Automatic focusing device

Technical Field

The application relates to the technical field of projection, in particular to an automatic focusing device.

Background

Most of projection focusing can be realized by rotating a lens barrel at present, but the rapid automatic focusing realized by measuring the projection distance needs to know the rotating angle of the lens barrel, and the lens is out of focus after the temperature of the lens rises, and the lens barrel needs to be rotated for adjustment again; in addition, still can utilize distance sensor to survey the projection distance, and after knowing the angular position of current camera lens, throw out the direction and the angle that need rotate this moment according to the camera lens specification of focusing, reuse motor drives the camera lens and accomplishes auto focus fast, but current camera lens rotation angle is mostly realized through motor regulation step number, need through sensor induction motor initial position, and it is difficult to eliminate to have structure fit clearance, the motor has idle stroke and the inaccurate problem of rotation angle calculation, lead to the auto focus speed slow, experience is relatively poor, and the cost of external installation angle sensor is higher, and need increase new mechanism and cooperate, introduce new error easily.

SUMMERY OF THE UTILITY MODEL

The application provides an automatic focusing device, which can realize automatic focusing and reduce cost.

In order to solve the technical problem, the technical scheme adopted by the application is as follows: the automatic focusing device comprises a lens, a lens barrel, a controller and a driving device, wherein a resistor strip is arranged on the lens barrel, a contact point which is contacted with the resistor strip is arranged on the lens, at least one end of the resistor strip is connected with the controller, and the contact point is connected with the controller; the controller is used for detecting contact voltage on the contact, obtaining the current angle of the lens cone according to the contact voltage, and obtaining the angle difference required by the rotation of the lens cone according to the pre-obtained imaging angle and the current angle; the driving device is connected with the controller and is used for driving the lens barrel to rotate so as to reduce the angle difference; the contact voltage detected by the controller varies following the rotation of the lens barrel.

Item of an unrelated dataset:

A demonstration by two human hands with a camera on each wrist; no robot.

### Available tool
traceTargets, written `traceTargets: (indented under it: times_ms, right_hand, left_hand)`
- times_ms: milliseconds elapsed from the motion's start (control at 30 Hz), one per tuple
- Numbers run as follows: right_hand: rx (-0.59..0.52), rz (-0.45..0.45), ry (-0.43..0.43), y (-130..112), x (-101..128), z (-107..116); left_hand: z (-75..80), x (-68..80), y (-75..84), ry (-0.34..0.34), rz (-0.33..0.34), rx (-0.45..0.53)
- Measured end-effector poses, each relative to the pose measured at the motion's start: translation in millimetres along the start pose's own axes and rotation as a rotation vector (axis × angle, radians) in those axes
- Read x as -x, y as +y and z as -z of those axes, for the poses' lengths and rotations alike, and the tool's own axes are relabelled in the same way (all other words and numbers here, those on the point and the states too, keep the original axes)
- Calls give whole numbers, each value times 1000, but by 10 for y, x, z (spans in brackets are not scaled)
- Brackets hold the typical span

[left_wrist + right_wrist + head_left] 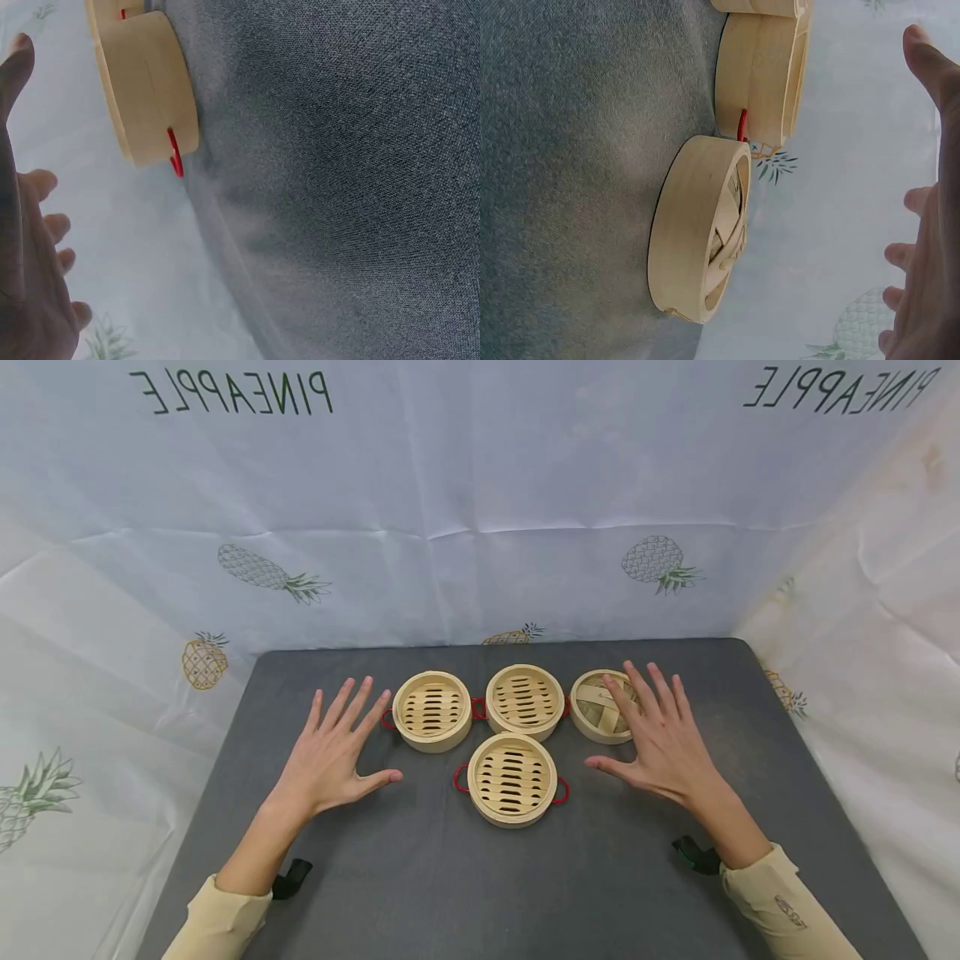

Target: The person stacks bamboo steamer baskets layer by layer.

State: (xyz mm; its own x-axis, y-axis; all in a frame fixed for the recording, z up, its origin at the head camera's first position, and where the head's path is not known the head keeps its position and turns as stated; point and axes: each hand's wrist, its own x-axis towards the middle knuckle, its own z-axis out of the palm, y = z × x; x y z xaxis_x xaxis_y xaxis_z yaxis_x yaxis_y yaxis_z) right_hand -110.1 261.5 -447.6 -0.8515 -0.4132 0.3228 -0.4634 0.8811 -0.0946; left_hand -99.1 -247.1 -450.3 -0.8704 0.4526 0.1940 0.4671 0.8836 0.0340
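Three round bamboo steamer baskets with red loop handles sit on the grey table: one at the left, one at the back, one in front. A fourth bamboo piece with a woven top lies to the right. My left hand is flat with fingers spread, just left of the left basket, holding nothing. My right hand is also spread, and its fingers cover the woven piece's right edge. In the wrist views the left hand and right hand stay off the table.
A white cloth printed with pineapples hangs behind and at both sides of the table. Black wrist straps show at my cream sleeves. Bare grey tabletop lies in front of the baskets.
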Motion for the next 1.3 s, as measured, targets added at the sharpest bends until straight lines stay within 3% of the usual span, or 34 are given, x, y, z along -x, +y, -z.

Through the scheme, the beneficial effects of the application are that: the current angle of the lens barrel is detected through the resistor strip on the lens barrel and the contact point on the lens, the contact point and the resistor strip are mutually contacted, when the lens barrel rotates, the resistance strip moves along with the lens barrel, so that the contact position of the contact and the resistance strip is changed, the controller can detect the voltage at the contact, and calculates a current angle corresponding to the current contact voltage using a mapping relationship between the contact voltage and the current angle, then the imaging angle and the current angle are utilized to calculate the angle difference of the lens cone which needs to be rotated, the lens cone rotates under the action of the driving device, the angle difference is reduced, and the picture shot by the lens is clear, because the contact voltage changes along with the rotation of the lens cone, the automatic focusing and clear imaging can be realized, and simple structure need not newly to increase the mechanism and come the cooperation contact or resistance strip, can not introduce new error, can save the cost.

Drawings

In order to more clearly illustrate the technical solutions in the embodiments of the present application, the drawings needed to be used in the description of the embodiments are briefly introduced below, and it is obvious that the drawings in the following description are only some embodiments of the present application, and it is obvious for those skilled in the art to obtain other drawings based on these drawings without creative efforts. Wherein:

FIG. 1 is a schematic structural diagram of an embodiment of an auto-focusing apparatus provided in the present application;

FIG. 2 is a schematic diagram of contacts and resistor bars in the embodiment shown in FIG. 1;

FIG. 3 is a schematic structural diagram of another embodiment of an auto-focusing apparatus provided in the present application;

fig. 4 is a schematic diagram of the connections of the analog-to-digital converter, power supply, resistor strip and temperature sensor in the embodiment shown in fig. 3.

Detailed Description

The technical solutions in the embodiments of the present application will be clearly and completely described below with reference to the drawings in the embodiments of the present application, and it is obvious that the described embodiments are only a part of the embodiments of the present application, and not all the embodiments. All other embodiments, which can be derived by a person skilled in the art from the embodiments given herein without making any creative effort, shall fall within the protection scope of the present application.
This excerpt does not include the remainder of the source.